M. Paquet a-t-il agi de façon malhonnête ?

[19]    Le Comité a de l’empathie pour M. Paquet. Celui-ci semblait souffrir d’un problème de jeu pathologique, problème qui a pu engouffrer, à un certain moment, en moyenne 100 000 $ par mois, selon ses dires à l’occasion de sa rencontre avec l’enquêteur de la Chambre. Cette situation lui a malheureusement occasionné des ennuis personnels et professionnels.

[20]    Néanmoins, le Comité ne peut que conclure qu’en agissant comme il l’a fait, M. Paquet a exercé ses activités de façon malhonnête.

[21]    Ainsi, la preuve révèle que M. Paquet s’est approprié la somme de 272 248,27 $ en usant d’un stratagème élaboré de détournement des fonds de sept (7) clients différents par le biais de 32 traites bancaires, dont il était le bénéficiaire, et ce, sur une période s’échelonnant sur plus d’un an.

[22]    De plus, ce stratagème a nécessité la falsification de la signature des différents clients impliqués.

[23]    De même, les comptes ciblés étaient des comptes inactifs qui étaient moins facilement détectables.

[24]    Bref, il est clair que M. Paquet a ainsi exercé ses activités de façon malhonnête.

Conclusion

[25]        Considérant la preuve, le Comité est d’opinion que M. Paquet est coupable d’avoir contrevenu aux articles 17 et 35 du Code de déontologie de la Chambre de la sécurité financière et 6 du Règlement sur la déontologie dans les disciplines de valeurs mobilières tel que reproché à l’unique chef d’infraction de la plainte disciplinaire.

[26]        Cependant, en application du principe qui interdit les condamnations multiples, le Comité ordonnera la suspension conditionnelle à l’égard de l’article 35 du Code de déontologie de la Chambre de la sécurité financière et de l’article 6 du Règlement sur la déontologie dans les disciplines de valeurs mobilières.

 

PAR CES MOTIFS, LE COMITÉ DE DISCIPLINE :

DÉCLARE l’intimé coupable quant aux infractions fondées sur les articles 17 et 35 du Code de déontologie de la Chambre de la sécurité financière et 6 du Règlement sur la déontologie dans les disciplines de valeurs mobilières reprochées à l’unique chef d’infraction de la plainte disciplinaire;

ORDONNE la suspension conditionnelle des procédures à l’égard de l’article 35 du Code de déontologie de la Chambre de la sécurité financière et de l’article 6 du Règlement sur la déontologie dans les disciplines de valeurs mobilières;

ORDONNE à la secrétaire du Comité de discipline de convoquer les parties à une audition pour entendre la preuve et les représentations des parties sur sanction;

PERMET la notification de la présente décision aux parties par moyen technologique conformément à l’article 133 du Code de procédure civile (RLRQ, c.
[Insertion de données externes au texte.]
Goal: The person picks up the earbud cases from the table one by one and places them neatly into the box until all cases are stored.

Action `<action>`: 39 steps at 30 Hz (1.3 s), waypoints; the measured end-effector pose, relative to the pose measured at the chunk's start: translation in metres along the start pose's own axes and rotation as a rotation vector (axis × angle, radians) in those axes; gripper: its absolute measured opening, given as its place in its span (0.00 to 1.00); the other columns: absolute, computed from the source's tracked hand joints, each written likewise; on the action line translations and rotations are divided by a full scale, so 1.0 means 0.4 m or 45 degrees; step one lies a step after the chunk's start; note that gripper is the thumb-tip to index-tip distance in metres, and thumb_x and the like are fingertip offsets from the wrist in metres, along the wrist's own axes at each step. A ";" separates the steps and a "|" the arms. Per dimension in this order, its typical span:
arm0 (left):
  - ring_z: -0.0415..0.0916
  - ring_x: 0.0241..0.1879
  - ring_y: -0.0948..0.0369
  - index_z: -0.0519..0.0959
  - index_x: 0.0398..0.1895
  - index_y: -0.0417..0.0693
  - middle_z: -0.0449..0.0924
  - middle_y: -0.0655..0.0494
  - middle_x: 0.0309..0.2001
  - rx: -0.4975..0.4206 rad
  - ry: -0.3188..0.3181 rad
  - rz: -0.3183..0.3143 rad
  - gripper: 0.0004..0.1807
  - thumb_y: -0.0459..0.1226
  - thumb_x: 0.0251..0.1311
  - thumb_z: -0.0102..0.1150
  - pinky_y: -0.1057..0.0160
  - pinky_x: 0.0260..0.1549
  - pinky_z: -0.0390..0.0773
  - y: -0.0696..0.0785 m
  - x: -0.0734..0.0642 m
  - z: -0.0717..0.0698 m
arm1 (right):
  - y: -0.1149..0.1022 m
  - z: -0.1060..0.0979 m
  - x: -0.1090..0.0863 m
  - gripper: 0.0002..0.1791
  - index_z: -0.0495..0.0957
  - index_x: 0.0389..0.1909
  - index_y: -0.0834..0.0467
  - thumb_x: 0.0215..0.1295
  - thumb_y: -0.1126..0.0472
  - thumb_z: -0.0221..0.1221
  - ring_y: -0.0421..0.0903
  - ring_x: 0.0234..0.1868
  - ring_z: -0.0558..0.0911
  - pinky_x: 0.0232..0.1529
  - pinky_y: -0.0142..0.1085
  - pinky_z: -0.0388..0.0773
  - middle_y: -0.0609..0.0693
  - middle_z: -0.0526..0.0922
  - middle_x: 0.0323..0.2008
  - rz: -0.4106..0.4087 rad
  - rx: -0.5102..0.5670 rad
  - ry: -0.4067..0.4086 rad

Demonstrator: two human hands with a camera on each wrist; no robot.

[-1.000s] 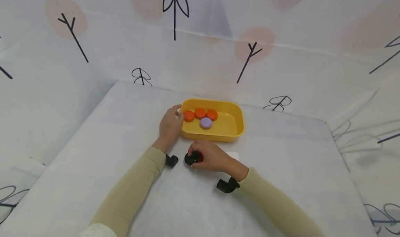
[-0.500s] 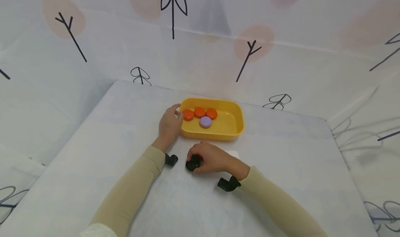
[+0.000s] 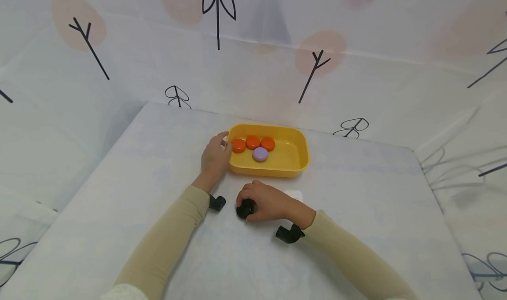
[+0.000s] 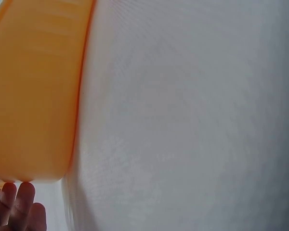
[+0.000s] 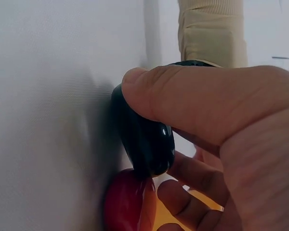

C-25.01), à savoir par courrier électronique.

 

(S) Me Marco Gaggino __________________________________

Me Marco Gaggino

Président du comité de discipline

 

 

(S) Serge Lafrenière __________________________________

M. Serge Lafrenière, Pl. Fin.

Membre du comité de discipline

 

 

(S) Mona Hanne __________________________________

Mme Mona Hanne, Pl. Fin.

Membre du comité de discipline

 

 

Me Julie Piché

CHAMBRE DE LA SÉCURITÉ FINANCIÈRE

Procureure du plaignant

 

M. Jérémie Paquet

Se représente seul

 

Date d’audience :

25 novembre 2022

 

COPIE CONFORME À L’ORIGINAL SIGNÉ

 

ANNEXE

 

 

Dans la région de Québec, entre le 25 janvier 2021 et le 9 mai 2022, l’intimé s’est approprié des montants totalisant 272 248,27 $ appartenant à divers clients de l’institution financière pour laquelle il était employé, contrevenant ainsi aux articles 17 et 35 du Code de déontologie de la Chambre de la sécurité financière et 6 du Règlement sur la déontologie dans les disciplines de valeurs mobilières.

 



[1] 2022 QCCDCSF 34.

[2] Voir le texte en annexe, tel qu’amendé lors de l’audience.

[3] « 17. Le représentant ne peut s’approprier, pour ses fins personnelles, les sommes qui lui sont confiées ou les valeurs appartenant à ses clients ou à toute autre personne et dont il a la garde. »

« 35. Le représentant ne doit pas exercer ses activités de façon malhonnête ou négligente. »

[4] « 6. L’avoir du client doit demeurer sa propriété exclusive et le représentant ne doit s’en servir que pour les opérations autorisées par son client. »

[5] À l’exception d’une somme de 6 000 $.